[ AUDIO ] Pourquoi la léthargie de la musique casamançaise

CONTRIBUTIONS : La Casamance qui a offert au Sénégal et à l’Afrique de grands groupes et de grands noms semble avoir perdu du terrain sur le plan musical alors que la région regorge de talents et possibilités artistiques. Il est temps que les musiciens reprennent leur place sur l’échiquier national.

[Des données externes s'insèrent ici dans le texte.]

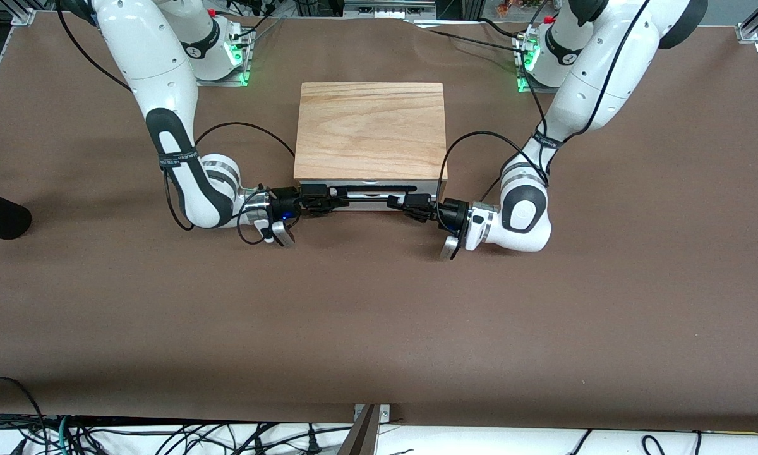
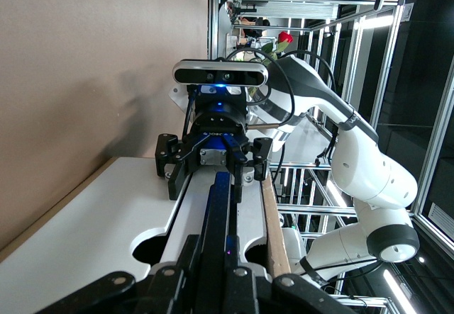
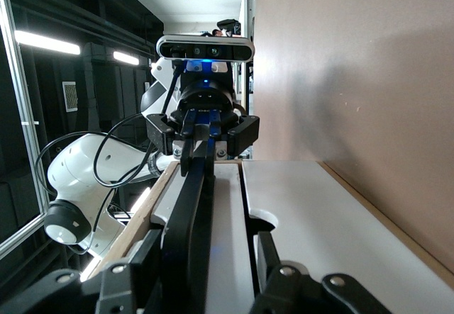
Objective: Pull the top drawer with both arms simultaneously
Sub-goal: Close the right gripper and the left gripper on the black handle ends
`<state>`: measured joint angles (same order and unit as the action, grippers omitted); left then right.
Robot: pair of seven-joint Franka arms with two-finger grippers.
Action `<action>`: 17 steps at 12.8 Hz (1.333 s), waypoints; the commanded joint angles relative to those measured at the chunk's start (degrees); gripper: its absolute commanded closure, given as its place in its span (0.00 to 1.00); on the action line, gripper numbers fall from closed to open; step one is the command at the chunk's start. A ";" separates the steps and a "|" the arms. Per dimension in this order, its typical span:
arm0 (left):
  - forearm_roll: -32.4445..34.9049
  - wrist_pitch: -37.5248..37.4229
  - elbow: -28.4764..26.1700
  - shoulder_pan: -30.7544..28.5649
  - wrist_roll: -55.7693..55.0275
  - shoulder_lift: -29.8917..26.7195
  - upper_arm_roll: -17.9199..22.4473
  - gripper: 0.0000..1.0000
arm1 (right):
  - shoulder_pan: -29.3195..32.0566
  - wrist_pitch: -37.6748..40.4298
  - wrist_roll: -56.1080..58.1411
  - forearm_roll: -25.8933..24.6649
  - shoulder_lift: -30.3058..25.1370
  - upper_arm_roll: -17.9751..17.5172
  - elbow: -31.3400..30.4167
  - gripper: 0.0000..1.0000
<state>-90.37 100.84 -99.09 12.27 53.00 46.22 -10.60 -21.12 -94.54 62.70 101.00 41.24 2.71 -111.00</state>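
Jaws first, reading across the front view from the right arm's end of the table to the left arm's. On the right gripper [image 1: 321,203] one finger [image 3: 186,229] lies along the black handle [image 1: 379,189] of the top drawer [image 1: 369,188], and the other finger [image 3: 264,254] stands off it with a gap, so the jaws look part-way in and I cannot tell whether they grip yet. The left gripper [image 1: 399,203] has its fingers [image 2: 213,257] pressed together on the same bar, pinching it at the end toward the left arm.

Both grippers reach in level with the drawer front, one from each end, meeting the handle just in front of the cabinet [image 1: 371,129]. The cabinet stands mid-table between the two arm bases. Only a thin strip of the drawer's white front shows below the cabinet's wooden top, so the drawer reads as closed, or nearly so.

In my judgement this is the grasping step, with the pull not yet begun. The next move calls for the right gripper to finish clamping, then both arms drawing straight toward the front camera at the same rate, so the drawer does not skew or jam and the cabinet does not slide along.
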 commanded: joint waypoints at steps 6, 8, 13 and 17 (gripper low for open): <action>-1.57 -0.47 -0.57 0.03 1.31 -0.51 -0.12 1.00 | -0.06 0.85 1.10 1.04 -0.20 0.01 0.17 0.73; -1.57 -0.47 -0.57 0.03 1.40 -0.51 -0.12 1.00 | -0.06 0.85 1.02 1.04 -0.46 0.01 0.25 0.95; -1.48 -0.39 -0.05 -0.05 0.62 -0.51 -0.12 1.00 | 0.20 0.85 0.93 1.13 -0.46 0.19 1.13 1.00; -1.30 -0.30 6.61 0.99 -4.91 2.11 -0.03 1.00 | 2.04 0.32 -0.13 1.13 0.41 0.45 4.72 1.00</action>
<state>-90.42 101.31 -96.90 12.28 51.98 47.11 -10.49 -20.87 -93.36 63.37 101.15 40.98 3.09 -109.29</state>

La Casamance, dans son ensemble, nous avait habitué à faire connaissance avec de grandes figures de la musique. Elle a donné des groupes comme l’UCAS Band, les Touré Kunda, le groupe Fogny entre autres qui ont révolutionné la musique sénégalaise et apporté une touche originale, puisée des fonds des cultures des terroirs. Facoly, en son temps, avait aussi imposé une musique qui puisait dans les traditions casamançaise et Fafadi avait réussi à donner une touche casamançaise à la chanson rap qui cherchait sa voie. Et je ne parle même pas de Lalo Keba Dramé, de Soundioulou Cissokho et de Mahawa Kouyaté entre autres. Le Festival des Musiques Urbaines de Bignona essaie de valoriser la richesse des cultures de la région tout en promouvant les musiques dites urbaines.

Avec ces groupes mythiques qui ont exporté les cultures de la Casamance en Afrique et dans le monde, ont fait les plus grandes scènes du monde, on avait pu rompre avec la monotonie et la tyrannie imposée par le mbalakh qui avait fini de s’imposer comme la musique dite sénégalaise. On avait aussi entendu chanter dans d’autres langues. Ce qui conforte l’idée selon laquelle toutes les cultures et toutes les langues méritent d’être valorisées. Alors que les autres terroirs avaient leur propre originalité et pouvaient proposer des sonorités nouvelles qui méritaient aussi d’être mises au-devant de la scène.

Cependant, on voit une certaine léthargie de ces groupes ou de ces artistes qui montraient les facettes inexplorées de cette partie du pays qui est la concentration de la richesse et de la diversité du patrimoine culturel sénégalais. On y retrouve toutes les ethnies, toutes les langues. Ce qui entraine un large spectre de possibilités pour les musiciens qui vont à la recherche de sonorités nouvelles.

Il y a certes de jeunes artistes qui ont, chacun en son temps, tenté d’éclore, cependant la constance a manqué et très vite, les gens se sont orientés vers de nouveaux horizons musicaux délaissant parfois ce qui faisait leur originalité.

Les musiciens ne peuvent pas se permettre de demeurer des musiciens de circonstance, destinés à animer des fêtes familiales ou villageoises, réduisant drastiquement leur public potentiel. Ils doivent dépasser ce stade et conquérir les espaces plus grands qui ont besoin d’entendre de nouvelles choses.

De nouvelles têtes émergent comme Elzo Jambadon ou Ango Essamay. Mais ces jeunes musiciens devraient être accompagnés par la mise en place de studios d’enregistrement, de structures d’accompagnement et de salles de spectacle entre autres. En tout cas, le combat du retour des musiques casamançaises mérite d’être mené.